I moved on from Disney to my Mothers collection of Arthur Rackham’s Grimm and Angela Barrett’s Snow White, to a world where Queen’s expressions shift imperceptibly like sweet glaciers as they lean out from their windows and marvel at the contrast of a drop of blood on the snow.
From Rackham and Barrett I moved on to Angela Carter and the reinvention of fairy tales, tracked down editions of Grimm’s fairy tales which included those tales which they included in their notebooks and not in their finished editions for the fear of upsetting the children.
Now, I have moved on to Marina Warner and her marvellous analysis of Fairy Tales: “From The Beast to The Blond”. Since this beautiful tome arrived in the post, my second hand edition from 1994 even came with the delightful bonus of newspaper reviews clipped out and tucked in by it’s first owner, I have been fixed to the page absorbing detail after detail.
 From Anne of Austria and Louis XIV’s adulation of St. Anne and childlike spontaneous spirituality influencing the emergence of Fairy Tale culture in 17th Century France (not to mention womens writing and the Frond) to the symbolism of hair in fairy tale, every page one turns overflows with gems a little like a brush through enchanted hair.
The path into the land of fairy is a strange one, as much in the shadows of the woods as in the clearings and who knows where it will finally lead you.
In my case, it has led me back to my own writing. Whilst my first books were very much the product of Victorian Gothic, Stoker and Wilde ran in their blood, my most recent novel and the ideas in my notebooks have been rather more fairy tale than hansom cab in the fog (of course, some have been a little bit of both).
When I write I often begin with an image I know has drifted down from the vast library of fairy tale knowledge. I begin writing with falling snow, a crisp apple, a fat red rose, a monstrous key or a glass coffin dancing in my head. I have developed a slight obsession with a version of “Beauty and the Beast” recorded by the Grimm's called “The Winter Rose” and find it’s themes dropping like snowflakes into my paragraphs. Perhaps that is only natural, after all we now know that audiences have been delighted by that particular story for over 5,000 years just as Cinderella and her lost slipper have struck a note with thousands of generations and across continents. Something old stirs in these tales, maybe we don’t yet know how old? But I’ve played with that idea before, asked if stories so strange might have roots of truth
Once you begin to pursue fairy tales you risk toppling over and falling headlong, like Alice, down a rabbit hole of imagery and allegory, see I am doing it now.

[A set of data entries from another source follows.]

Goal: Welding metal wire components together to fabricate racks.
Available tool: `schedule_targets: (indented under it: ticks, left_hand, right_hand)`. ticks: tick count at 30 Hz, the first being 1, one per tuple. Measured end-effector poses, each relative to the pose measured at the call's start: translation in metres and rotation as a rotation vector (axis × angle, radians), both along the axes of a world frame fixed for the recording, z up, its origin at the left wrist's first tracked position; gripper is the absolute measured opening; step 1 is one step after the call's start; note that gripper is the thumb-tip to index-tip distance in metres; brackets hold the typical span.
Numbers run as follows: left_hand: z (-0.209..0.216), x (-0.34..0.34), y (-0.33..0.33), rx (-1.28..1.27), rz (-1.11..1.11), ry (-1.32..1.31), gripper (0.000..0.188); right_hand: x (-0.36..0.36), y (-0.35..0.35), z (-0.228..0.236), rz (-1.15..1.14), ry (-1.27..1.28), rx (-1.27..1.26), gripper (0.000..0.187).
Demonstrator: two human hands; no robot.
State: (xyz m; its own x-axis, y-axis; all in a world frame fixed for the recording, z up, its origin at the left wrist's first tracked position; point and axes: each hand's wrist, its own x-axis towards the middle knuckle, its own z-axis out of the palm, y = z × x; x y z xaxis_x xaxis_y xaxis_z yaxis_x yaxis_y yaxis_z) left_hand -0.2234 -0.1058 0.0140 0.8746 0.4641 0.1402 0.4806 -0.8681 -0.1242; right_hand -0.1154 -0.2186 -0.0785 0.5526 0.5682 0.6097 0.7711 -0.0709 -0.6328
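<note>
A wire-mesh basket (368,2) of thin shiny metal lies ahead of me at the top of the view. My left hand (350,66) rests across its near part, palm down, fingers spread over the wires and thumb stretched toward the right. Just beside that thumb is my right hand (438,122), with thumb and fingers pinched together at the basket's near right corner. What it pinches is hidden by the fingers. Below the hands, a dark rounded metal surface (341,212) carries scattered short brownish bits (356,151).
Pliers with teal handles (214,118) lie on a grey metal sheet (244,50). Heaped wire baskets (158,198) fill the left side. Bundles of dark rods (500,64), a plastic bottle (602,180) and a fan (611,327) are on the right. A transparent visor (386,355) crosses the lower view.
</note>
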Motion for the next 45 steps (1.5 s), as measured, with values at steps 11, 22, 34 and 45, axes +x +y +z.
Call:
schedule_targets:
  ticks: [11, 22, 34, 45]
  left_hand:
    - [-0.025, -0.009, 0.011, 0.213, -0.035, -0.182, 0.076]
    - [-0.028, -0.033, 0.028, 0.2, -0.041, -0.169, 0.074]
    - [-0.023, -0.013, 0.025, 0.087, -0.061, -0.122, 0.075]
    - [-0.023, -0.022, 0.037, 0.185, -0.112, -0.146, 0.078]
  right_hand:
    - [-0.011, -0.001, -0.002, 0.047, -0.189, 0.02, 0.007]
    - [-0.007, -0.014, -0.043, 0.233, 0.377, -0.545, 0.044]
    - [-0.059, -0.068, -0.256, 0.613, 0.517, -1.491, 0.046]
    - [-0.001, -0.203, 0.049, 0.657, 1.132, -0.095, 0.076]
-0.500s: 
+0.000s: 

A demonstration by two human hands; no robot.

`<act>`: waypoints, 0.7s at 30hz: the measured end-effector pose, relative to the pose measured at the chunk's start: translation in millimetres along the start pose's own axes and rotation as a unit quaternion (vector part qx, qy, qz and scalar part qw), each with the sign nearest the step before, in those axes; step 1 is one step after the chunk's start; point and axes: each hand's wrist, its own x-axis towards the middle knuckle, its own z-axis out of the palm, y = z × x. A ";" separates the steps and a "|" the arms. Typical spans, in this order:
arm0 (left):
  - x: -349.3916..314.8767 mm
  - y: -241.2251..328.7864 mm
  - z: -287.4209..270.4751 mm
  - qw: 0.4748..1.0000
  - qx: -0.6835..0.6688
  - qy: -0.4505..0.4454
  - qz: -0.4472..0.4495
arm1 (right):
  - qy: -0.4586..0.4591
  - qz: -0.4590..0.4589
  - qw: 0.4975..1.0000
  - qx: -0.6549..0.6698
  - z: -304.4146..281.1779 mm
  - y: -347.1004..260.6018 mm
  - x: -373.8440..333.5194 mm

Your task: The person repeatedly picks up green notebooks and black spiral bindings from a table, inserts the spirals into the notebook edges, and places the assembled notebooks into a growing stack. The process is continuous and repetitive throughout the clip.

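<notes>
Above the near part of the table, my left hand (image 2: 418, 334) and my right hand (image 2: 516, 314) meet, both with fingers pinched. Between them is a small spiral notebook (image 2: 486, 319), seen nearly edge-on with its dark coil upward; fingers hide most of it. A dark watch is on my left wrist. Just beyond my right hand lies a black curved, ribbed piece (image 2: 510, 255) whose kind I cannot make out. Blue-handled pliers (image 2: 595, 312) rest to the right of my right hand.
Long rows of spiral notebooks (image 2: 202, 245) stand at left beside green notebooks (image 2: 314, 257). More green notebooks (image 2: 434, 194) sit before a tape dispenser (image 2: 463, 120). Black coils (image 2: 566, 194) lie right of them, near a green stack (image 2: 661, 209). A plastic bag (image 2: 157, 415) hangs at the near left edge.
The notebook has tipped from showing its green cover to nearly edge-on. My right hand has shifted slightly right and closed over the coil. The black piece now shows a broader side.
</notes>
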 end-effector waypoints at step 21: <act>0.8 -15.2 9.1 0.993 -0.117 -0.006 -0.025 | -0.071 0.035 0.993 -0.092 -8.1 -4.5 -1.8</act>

I don’t expect to ever be an Angela Carter, to her alone was left some rare knowledge of the human heart. But I cannot help but follow the thread of fairy tales and ask my own questions: what would have happened if Cinderella saved herself, if Sleeping Beauty were a man, if Little Red Riding Hood had not gone into the woods?
Such exploration can take strange paths but they can pay off well, Terry Gilliam’s Brothers Grimm is far from a conventional retelling of fairy tales or of the lives of the brothers themselves but I adore it’s playful inventions and the way it conjures old imagery into fabulous new forms. Authors as disparate as Tanith Lee, Neil Gaiman and Helen Oyeyemi have all done remarkable things with fairy tale building blocks Nothing is set in stone, the fairy tales are not exhausted as a source of inspiration, please do pick them up and have fun, from ancient lips to our modern ears they are still singing.